I was thinking about the implementation of the factorial in Python. I was comparing in my mind 2 different solutions: The recursive one, and the one that uses a loop. Here are example implementations for them:
def factorial_recursive(n): if n == 1: return 1 return n * factorial_recursive(n - 1)
def factorial_loop(n): result = 1 for i in range(1, n + 1): result *= i return result
I know that the recursive one is problematic, because it's putting a lot of items on the stack. In fact it's using the stack as if it was a loop variable. The stack wasn't meant to be used like that.
Then the question came to me, why? Maybe the stack could be built to handle this kind of (ab)use?
I read about tail-call optimization on Wikipedia. If I understand correctly, the gist of it is that the interpreter tries to recognize, on a frame-by-frame basis, which frames could be completely eliminated, and then it eliminates those. Then I read Guido's blog post explaining why he doesn't want it in Python. In that post he outlined 4 different reasons why TCO shouldn't be implemented in Python.

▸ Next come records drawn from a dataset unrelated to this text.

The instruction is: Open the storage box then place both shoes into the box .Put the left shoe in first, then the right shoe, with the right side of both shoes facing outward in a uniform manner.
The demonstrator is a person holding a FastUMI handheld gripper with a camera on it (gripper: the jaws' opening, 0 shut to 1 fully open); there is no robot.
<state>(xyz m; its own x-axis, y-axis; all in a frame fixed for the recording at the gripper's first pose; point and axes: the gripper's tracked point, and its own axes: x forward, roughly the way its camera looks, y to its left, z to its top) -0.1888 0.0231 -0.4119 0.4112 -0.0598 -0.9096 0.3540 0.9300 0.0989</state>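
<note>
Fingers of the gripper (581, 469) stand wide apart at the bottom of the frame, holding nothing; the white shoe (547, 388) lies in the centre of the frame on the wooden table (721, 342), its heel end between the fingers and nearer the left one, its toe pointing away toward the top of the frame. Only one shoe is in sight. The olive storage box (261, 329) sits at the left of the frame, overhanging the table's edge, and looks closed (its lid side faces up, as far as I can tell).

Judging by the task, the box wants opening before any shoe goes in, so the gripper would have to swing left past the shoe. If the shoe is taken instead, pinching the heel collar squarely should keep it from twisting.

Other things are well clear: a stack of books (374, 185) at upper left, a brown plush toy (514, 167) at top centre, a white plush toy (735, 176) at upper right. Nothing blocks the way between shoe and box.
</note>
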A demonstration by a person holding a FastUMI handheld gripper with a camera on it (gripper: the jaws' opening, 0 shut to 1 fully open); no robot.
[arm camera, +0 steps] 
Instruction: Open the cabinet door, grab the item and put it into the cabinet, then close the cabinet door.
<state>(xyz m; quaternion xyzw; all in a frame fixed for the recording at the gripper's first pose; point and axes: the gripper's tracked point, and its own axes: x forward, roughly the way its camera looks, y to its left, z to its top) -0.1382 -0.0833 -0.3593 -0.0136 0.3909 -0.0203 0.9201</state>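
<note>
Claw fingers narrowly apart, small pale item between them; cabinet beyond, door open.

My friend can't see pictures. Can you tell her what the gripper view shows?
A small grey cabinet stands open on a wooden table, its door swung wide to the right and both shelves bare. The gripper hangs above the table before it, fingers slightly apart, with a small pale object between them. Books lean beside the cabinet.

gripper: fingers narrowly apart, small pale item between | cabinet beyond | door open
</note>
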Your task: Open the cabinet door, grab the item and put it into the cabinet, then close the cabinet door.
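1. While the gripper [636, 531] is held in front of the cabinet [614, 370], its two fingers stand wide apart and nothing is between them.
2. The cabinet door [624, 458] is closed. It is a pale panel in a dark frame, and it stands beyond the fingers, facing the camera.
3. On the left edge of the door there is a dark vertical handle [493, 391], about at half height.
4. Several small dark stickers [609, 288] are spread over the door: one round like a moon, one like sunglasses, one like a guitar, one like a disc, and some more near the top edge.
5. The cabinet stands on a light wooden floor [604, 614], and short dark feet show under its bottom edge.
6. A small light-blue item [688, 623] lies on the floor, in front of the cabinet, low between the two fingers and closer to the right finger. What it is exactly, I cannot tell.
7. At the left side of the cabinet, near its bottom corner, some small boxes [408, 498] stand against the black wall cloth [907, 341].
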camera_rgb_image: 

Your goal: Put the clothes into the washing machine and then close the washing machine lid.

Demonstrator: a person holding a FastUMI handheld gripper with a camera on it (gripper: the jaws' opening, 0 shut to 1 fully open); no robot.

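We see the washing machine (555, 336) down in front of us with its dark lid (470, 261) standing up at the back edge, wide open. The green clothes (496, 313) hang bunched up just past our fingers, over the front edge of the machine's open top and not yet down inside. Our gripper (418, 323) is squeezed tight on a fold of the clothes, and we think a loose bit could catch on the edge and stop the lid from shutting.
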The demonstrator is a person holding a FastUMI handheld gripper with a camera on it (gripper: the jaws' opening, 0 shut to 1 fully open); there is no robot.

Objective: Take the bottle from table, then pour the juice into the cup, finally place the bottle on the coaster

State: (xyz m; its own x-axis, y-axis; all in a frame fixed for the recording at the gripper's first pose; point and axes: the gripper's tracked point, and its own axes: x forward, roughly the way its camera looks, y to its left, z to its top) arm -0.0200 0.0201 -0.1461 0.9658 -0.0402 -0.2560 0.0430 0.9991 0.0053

But then I thought, maybe you could do something smarter than eliminating individual stack frames. Maybe we could create something that is to the current implementation of the stack what `xrange` is to the old-style `range`. A smart object that allows access to any of a long list of items in it, without actually having to store those items. This would solve the first argument that Guido raises in his post, which I found to be the most substantial one.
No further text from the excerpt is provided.